Exercise - Please reproduce all of the listing below exactly and drop its images.

Data records -
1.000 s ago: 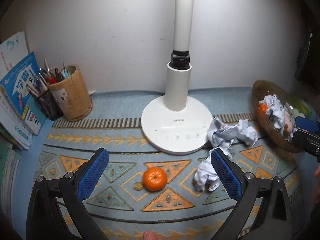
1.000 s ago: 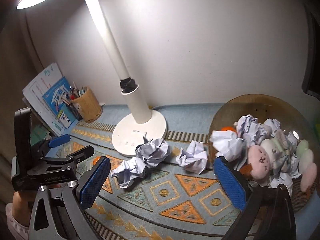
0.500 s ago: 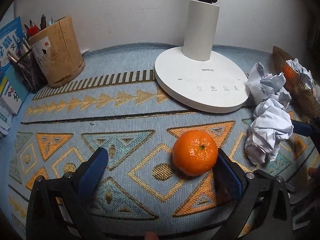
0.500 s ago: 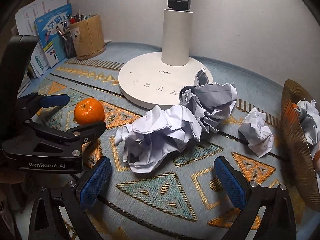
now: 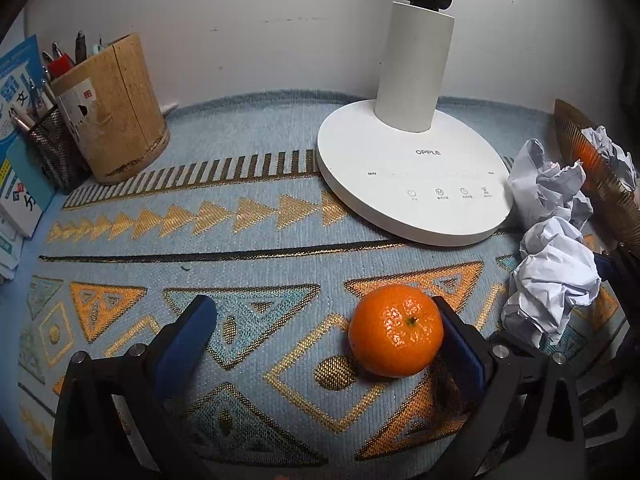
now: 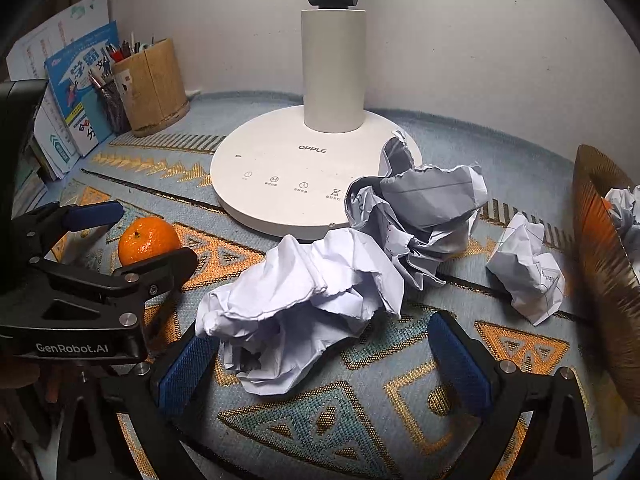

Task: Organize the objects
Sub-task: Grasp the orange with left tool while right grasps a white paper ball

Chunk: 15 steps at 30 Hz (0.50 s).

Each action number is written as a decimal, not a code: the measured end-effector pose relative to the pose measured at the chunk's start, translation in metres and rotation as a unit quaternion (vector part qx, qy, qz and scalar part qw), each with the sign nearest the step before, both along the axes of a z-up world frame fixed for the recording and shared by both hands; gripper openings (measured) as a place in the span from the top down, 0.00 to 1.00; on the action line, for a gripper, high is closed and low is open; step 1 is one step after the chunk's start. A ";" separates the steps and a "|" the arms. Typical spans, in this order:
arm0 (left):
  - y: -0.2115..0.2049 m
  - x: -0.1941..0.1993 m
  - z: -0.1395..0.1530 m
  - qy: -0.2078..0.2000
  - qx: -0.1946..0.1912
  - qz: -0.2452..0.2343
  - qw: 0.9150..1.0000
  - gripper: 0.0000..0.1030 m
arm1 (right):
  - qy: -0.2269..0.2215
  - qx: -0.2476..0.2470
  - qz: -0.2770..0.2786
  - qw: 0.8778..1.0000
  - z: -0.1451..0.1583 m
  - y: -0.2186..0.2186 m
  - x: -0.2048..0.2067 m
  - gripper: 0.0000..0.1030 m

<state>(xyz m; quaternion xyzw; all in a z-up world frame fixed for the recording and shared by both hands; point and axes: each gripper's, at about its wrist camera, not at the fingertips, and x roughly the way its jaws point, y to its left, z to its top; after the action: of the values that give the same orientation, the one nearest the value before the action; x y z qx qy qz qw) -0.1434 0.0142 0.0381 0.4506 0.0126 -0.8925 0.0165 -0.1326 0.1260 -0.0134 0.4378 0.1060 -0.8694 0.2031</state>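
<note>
Two tools dropped low near the lamp base (image 5: 412,184) within a second. Left tool (image 5: 320,340) released, now straddling the orange (image 5: 396,330) off-centre, against one pad. Right tool (image 6: 324,364) released, closing in on crumpled paper (image 6: 304,304); both grasps probably next.

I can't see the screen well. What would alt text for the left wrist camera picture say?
An orange mandarin lies on a patterned blue and gold mat between the open blue-padded fingers of the left gripper, right beside the right-hand finger. Behind stand a white lamp base, crumpled paper balls on the right, and a wooden pen holder on the left.
</note>
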 end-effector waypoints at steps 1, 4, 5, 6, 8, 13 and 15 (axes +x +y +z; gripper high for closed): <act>0.000 0.000 0.000 0.000 0.000 0.000 1.000 0.00 | 0.000 0.000 0.000 1.000 0.000 -0.001 -0.001 0.00; 0.000 0.000 0.000 0.000 0.000 -0.001 1.000 0.00 | 0.000 0.000 0.000 1.000 0.000 0.000 0.000 0.00; 0.000 0.000 0.000 0.000 0.000 0.000 1.000 0.00 | 0.000 0.000 0.000 1.000 0.000 0.000 -0.001 0.00; 0.000 0.000 0.000 0.000 0.000 0.000 1.000 0.00 | 0.000 0.000 0.000 1.000 0.000 0.001 0.000 0.00; 0.000 0.001 0.000 0.000 0.000 0.000 1.000 0.00 | 0.000 0.000 0.000 1.000 0.000 0.000 0.000 0.00; 0.000 0.001 0.000 0.000 0.000 0.000 1.000 0.00 | 0.000 0.000 0.000 1.000 0.000 0.000 0.000 0.00; 0.000 0.001 0.000 0.000 0.000 0.000 1.000 0.00 | 0.000 0.000 0.000 1.000 0.001 0.000 0.000 0.00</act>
<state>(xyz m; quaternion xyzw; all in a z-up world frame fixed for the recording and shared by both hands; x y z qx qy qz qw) -0.1424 0.0143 0.0381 0.4507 0.0125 -0.8925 0.0163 -0.1328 0.1260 -0.0128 0.4378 0.1062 -0.8693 0.2034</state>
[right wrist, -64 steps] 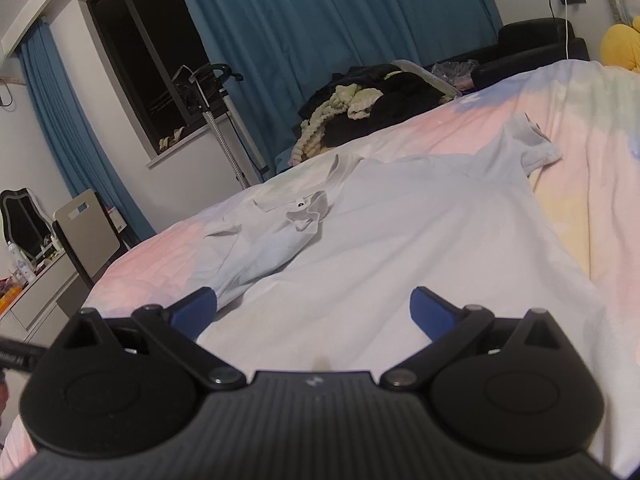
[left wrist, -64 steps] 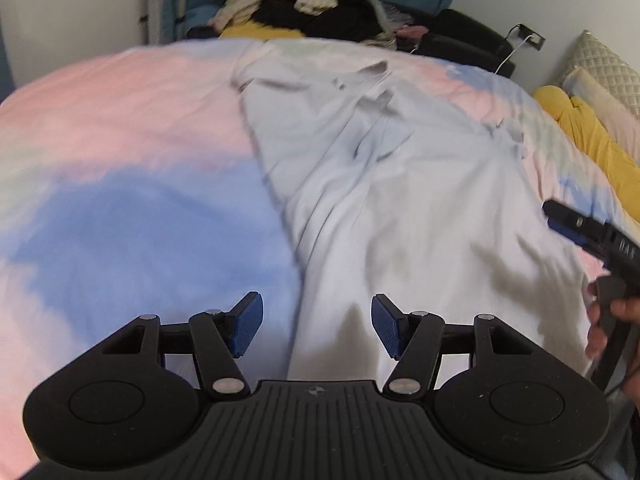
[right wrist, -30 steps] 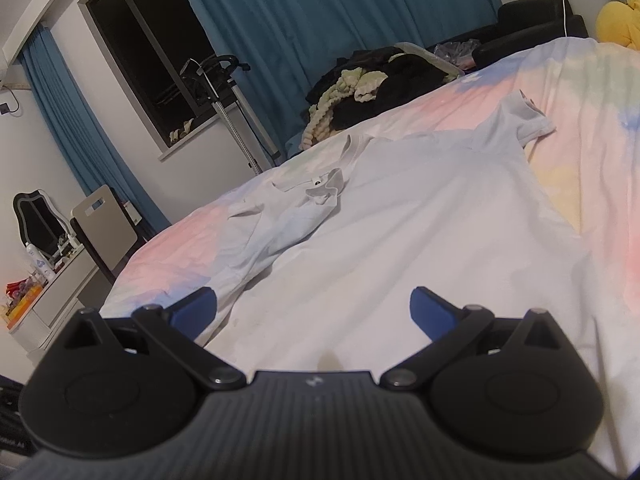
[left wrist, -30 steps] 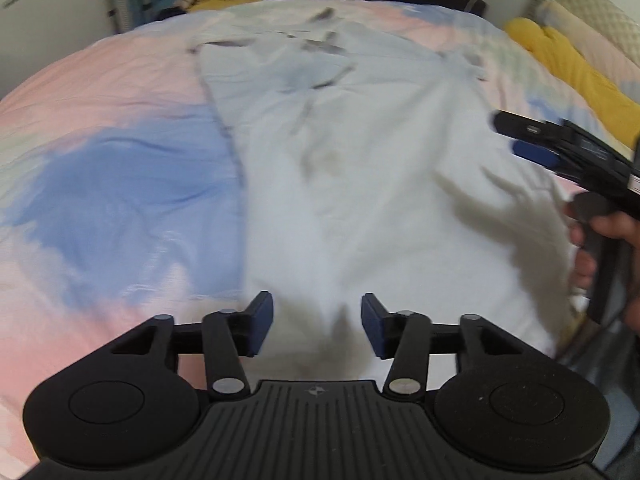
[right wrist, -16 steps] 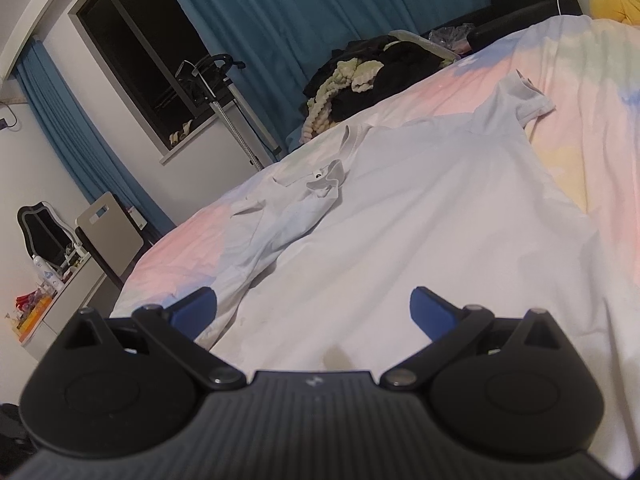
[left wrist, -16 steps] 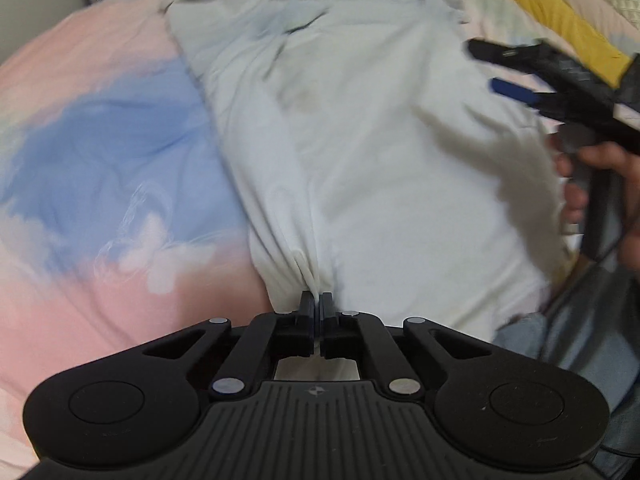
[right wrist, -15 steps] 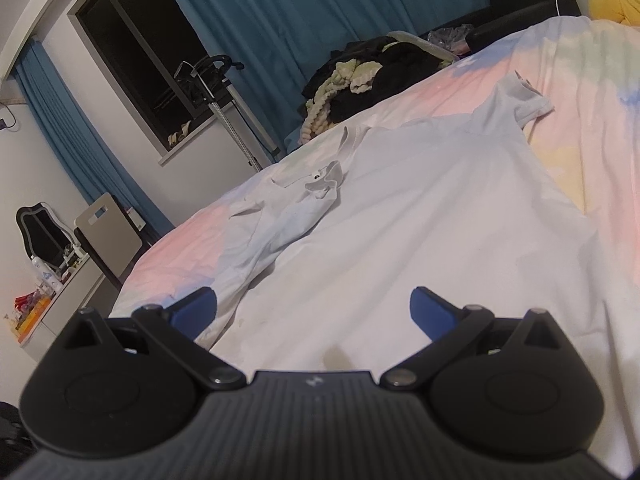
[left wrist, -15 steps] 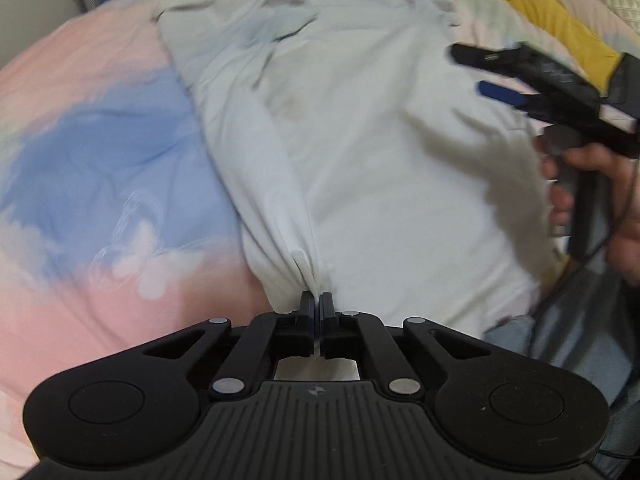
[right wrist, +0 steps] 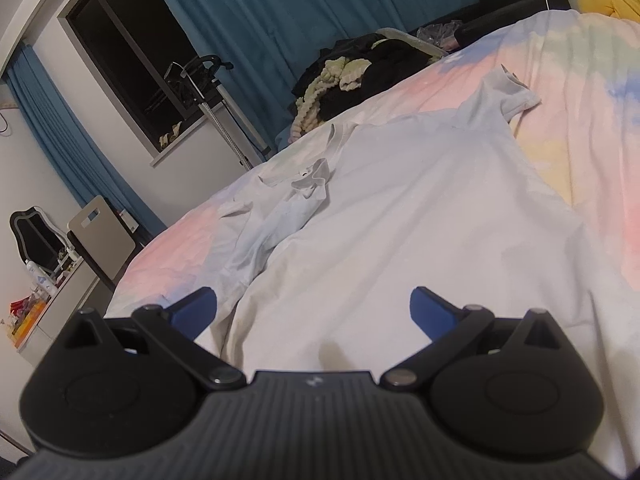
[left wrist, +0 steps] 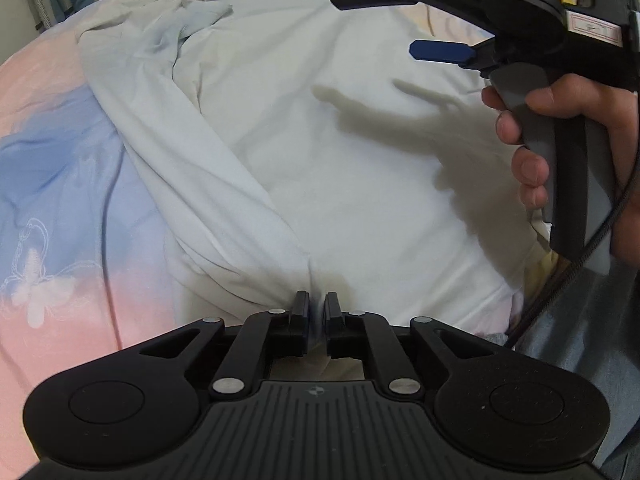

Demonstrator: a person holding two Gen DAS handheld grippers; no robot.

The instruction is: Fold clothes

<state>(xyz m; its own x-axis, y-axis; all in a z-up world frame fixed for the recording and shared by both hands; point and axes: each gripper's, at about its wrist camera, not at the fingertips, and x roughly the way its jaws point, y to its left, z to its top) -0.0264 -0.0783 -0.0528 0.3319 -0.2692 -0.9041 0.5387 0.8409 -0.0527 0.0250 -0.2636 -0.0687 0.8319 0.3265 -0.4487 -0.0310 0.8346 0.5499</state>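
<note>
White cotton, the shirt [left wrist: 360, 168] lies flat across the bed [left wrist: 68, 168], collar at the far end. Its near hem is bunched into a ridge running up between our left gripper's [left wrist: 316, 312] fingers [left wrist: 301, 309], which pinch that fold; they have just eased apart a little, cloth still between the pads. Our right gripper [right wrist: 313, 307] hovers over the shirt's middle, fingers [right wrist: 430, 307] spread wide, holding nothing. A hand [left wrist: 568, 140] grips its handle at right.
</note>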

Solution to the problem -
1.000 s ago: 
1.000 s ago: 
0.500 s ago: 
0.500 s ago: 
now: 
now: 

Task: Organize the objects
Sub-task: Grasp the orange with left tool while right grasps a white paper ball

Chunk: 15 steps at 30 Hz (0.50 s).

Each action number is written as a decimal, not a code: the measured end-effector pose relative to the pose measured at the chunk's start, translation in metres and rotation as a unit quaternion (vector part qx, qy, qz and scalar part qw), each with the sign nearest the step before, both along the axes of a z-up world frame fixed for the recording and shared by both hands; gripper openings (measured) as a place in the span from the top down, 0.00 to 1.00; on the action line, for a gripper, high is closed and low is open; step 1 is one step after the chunk's start. A ";" separates the steps and a "|" the arms. Typical spans, in this order:
arm0 (left):
  - y: -0.2115..0.2049 m
  - x: -0.1941..0.1993 m
  - z: -0.1395..0.1530 m
  - qy: -0.2078..0.2000
  - qx: -0.1946..0.1912
  - qz: -0.2452..0.2343
  - qw: 0.9150..1.0000
  - gripper: 0.0000..0.1030 m
arm1 (right):
  - qy: -0.2269..0.2215
  - qx: -0.2476..0.2470
  - qz: -0.2770..0.2786
  - qw: 0.8778..1.0000
  - z: -0.1451..0.1583 m
  - y: -0.2186..0.2186 m
  - x: -0.2048..0.2067 m
  - gripper: 0.0000..0.1030 m

<state>(xyz m; quaternion xyzw; all in a z-up world frame fixed for the recording and shared by both hands; point and axes: each gripper's, at about its wrist camera, not at the fingertips, and x roughly the way its jaws point, y to its left, z to its top; after the action: of the values that give the same orientation, the one nearest the value before the action; x y z qx qy qz qw) -0.1434 0.0142 0.0381 0.4506 0.0126 -0.8925 0.0165 -0.1326 0.1260 -0.0134 0.4378 0.1060 -0.8694 0.2031</state>
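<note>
Two tools dropped low near the lamp base (image 5: 412,184) within a second. Left tool (image 5: 320,340) released, now straddling the orange (image 5: 396,330) off-centre, against one pad. Right tool (image 6: 324,364) released, closing in on crumpled paper (image 6: 304,304); both grasps probably next.

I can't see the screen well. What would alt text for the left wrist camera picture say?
An orange mandarin lies on a patterned blue and gold mat between the open blue-padded fingers of the left gripper, right beside the right-hand finger. Behind stand a white lamp base, crumpled paper balls on the right, and a wooden pen holder on the left.
</note>
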 end-effector waypoints at steps 1, 4, 5, 6, 8, 13 and 15 (axes +x +y +z; gripper high for closed): <act>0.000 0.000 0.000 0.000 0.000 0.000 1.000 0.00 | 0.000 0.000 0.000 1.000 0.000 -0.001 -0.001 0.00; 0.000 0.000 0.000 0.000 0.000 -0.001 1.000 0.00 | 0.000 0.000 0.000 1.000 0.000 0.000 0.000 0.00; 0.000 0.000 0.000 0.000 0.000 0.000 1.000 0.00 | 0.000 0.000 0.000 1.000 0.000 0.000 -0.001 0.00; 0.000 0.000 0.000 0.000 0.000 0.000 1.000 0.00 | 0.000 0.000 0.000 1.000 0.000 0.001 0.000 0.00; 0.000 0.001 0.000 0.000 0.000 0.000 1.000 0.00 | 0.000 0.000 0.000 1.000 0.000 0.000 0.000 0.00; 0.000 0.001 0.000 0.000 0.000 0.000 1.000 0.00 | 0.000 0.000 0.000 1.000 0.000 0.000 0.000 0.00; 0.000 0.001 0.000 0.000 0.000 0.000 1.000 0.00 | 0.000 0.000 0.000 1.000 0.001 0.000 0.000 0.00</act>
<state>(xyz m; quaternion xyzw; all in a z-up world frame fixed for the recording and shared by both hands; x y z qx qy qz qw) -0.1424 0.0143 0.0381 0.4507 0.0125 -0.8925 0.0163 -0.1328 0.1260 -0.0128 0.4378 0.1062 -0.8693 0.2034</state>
[right wrist, -64 steps] 
[left wrist, -64 steps] 
[right wrist, -30 steps] 
[left wrist, -30 steps] 
[right wrist, -16 steps] 
[left wrist, -16 steps] 
[right wrist, -15 steps] 
[left wrist, -15 steps] 
[right wrist, +0 steps] 
[left wrist, +0 steps] 

Demonstrator: a person holding two Gen DAS handheld grippers; no robot.

The instruction is: Fold clothes

<state>(xyz m; its own x-axis, y-axis; all in a z-up world frame fixed for the recording and shared by both hands; point and axes: each gripper's, at about its wrist camera, not at the fingertips, and x roughly the way its jaws point, y to its left, z to its top) -0.0264 -0.0783 -0.0528 0.3319 -0.2692 -0.9041 0.5387 0.8409 -0.0527 0.0250 -0.2636 -0.0687 0.8319 0.3265 -0.4487 -0.0310 0.8346 0.5499</state>
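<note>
White cotton, the shirt [left wrist: 360, 168] lies flat across the bed [left wrist: 68, 168], collar at the far end. Its near hem is bunched into a ridge running up between our left gripper's [left wrist: 316, 312] fingers [left wrist: 301, 309], which pinch that fold; they have just eased apart a little, cloth still between the pads. Our right gripper [right wrist: 313, 307] hovers over the shirt's middle, fingers [right wrist: 430, 307] spread wide, holding nothing. A hand [left wrist: 568, 140] grips its handle at right.
</note>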

The exercise is done, and nothing more is needed.